--- Work task ---
Please return the data word for word and leave out any picture it contains.

+ + + +

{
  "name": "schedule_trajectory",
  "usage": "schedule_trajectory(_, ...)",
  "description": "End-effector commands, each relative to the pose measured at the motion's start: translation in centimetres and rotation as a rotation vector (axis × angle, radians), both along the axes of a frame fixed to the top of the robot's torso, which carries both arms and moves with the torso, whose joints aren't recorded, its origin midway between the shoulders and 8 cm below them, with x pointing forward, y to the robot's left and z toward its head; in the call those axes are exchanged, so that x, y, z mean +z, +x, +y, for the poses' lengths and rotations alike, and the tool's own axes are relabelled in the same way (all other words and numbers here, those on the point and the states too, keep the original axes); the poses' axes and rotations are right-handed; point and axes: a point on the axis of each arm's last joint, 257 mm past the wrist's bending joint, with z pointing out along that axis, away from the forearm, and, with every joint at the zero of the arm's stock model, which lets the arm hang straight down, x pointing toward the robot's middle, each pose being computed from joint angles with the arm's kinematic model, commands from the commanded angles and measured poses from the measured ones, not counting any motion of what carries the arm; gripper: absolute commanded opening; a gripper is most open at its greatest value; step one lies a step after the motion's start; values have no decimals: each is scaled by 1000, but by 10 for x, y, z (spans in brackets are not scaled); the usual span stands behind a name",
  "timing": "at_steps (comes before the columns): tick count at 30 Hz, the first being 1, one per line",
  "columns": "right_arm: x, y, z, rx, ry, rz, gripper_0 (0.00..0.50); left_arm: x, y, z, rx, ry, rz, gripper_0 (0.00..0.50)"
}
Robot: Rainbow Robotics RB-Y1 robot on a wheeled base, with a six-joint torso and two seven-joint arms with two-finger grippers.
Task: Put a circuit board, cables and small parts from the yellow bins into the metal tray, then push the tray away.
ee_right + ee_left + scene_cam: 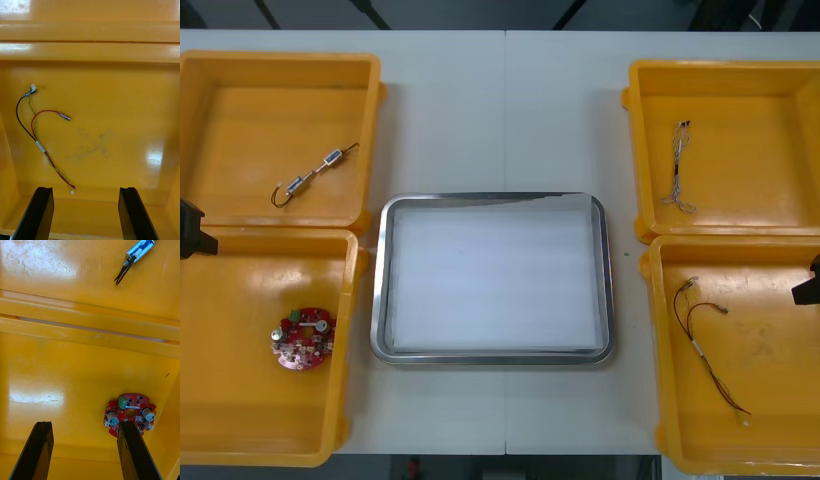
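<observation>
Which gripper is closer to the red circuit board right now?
Left. The left gripper hangs open over the near left bin, the circuit board just off one fingertip. The right gripper is across the tray, open over the cable in the near right bin.

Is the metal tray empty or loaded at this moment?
Empty. The metal tray has a bare white inside, with nothing lying in it; the circuit board lies in the near left yellow bin.
</observation>
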Motion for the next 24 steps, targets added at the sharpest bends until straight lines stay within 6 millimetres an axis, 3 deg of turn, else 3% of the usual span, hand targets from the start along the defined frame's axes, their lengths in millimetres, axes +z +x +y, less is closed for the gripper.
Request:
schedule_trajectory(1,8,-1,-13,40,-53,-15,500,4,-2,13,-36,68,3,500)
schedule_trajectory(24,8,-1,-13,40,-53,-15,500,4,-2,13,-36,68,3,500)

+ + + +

--- Output of the exercise ---
{
  "name": "schedule_trajectory",
  "usage": "schedule_trajectory(_, ...)",
  "description": "End-effector commands, each relative to the pose measured at the motion's start: translation in centimetres and rotation as a rotation vector (axis × angle, radians), both along the axes of a frame fixed to the top of the robot's torso, which carries both arms and moves with the torso, whose joints aren't recorded, its origin midway between the shoulders and 8 cm below them, with x pointing forward, y to the robot's left and z toward its head; in the call those axes are exchanged, so that x, y, z mean +z, +x, +y, for the poses' lengths and rotations alike, and the tool's own axes are relabelled in the same way (all other words and numbers here, those on the point and the states too, keep the original axes); the poses' axes and rotations are right-handed; point and axes: a point on the axis of each arm's last joint, 257 mm past the wrist's bending joint, with z pointing out along that axis, away from the forearm, and, with every joint at the zero of the arm's stock model, which lets the arm hang straight down, x pointing toward the robot's middle, each pose being computed from joint angles with the arm's kinematic model, commands from the commanded angles and measured poses from the measured ones, not counting any motion of what carries the arm; gripper: absolute commanded opening; a gripper is most open at its greatest value; step one lies a step after the motion's start; values have no decimals: each is scaled by 1000, but by 10 for x, y, z (spans in brackets are not scaled); the usual span stands behind a name",
  "timing": "at_steps (comes before the columns): tick count at 30 Hz, the first being 1, one per line",
  "columns": "right_arm: x, y, z, rx, ry, rz, gripper_0 (0.00..0.50); left_arm: x, y, z, rx, ry, rz, gripper_0 (0.00..0.50)"
}
Robot: Rainbow Robotics RB-Y1 robot on a wheeled base, with a six-joint torso and two seven-joint arms with two-finger grippers.
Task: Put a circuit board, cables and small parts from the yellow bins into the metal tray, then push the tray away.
ee_right + ee_left + scene_cam: 
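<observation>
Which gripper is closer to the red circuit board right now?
Left. The left gripper hangs open over the near left bin, the circuit board just off one fingertip. The right gripper is across the tray, open over the cable in the near right bin.

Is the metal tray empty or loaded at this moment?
Empty. The metal tray has a bare white inside, with nothing lying in it; the circuit board lies in the near left yellow bin.
</observation>
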Motion for the next 24 steps, targets added at the sharpest bends until straight lines stay within 6 millimetres an axis, 3 deg of turn, else 3% of the usual span, hand targets from the start along the defined frame's axes, their lengths in millimetres, axes +z +x +y, less is closed for the gripper.
Request:
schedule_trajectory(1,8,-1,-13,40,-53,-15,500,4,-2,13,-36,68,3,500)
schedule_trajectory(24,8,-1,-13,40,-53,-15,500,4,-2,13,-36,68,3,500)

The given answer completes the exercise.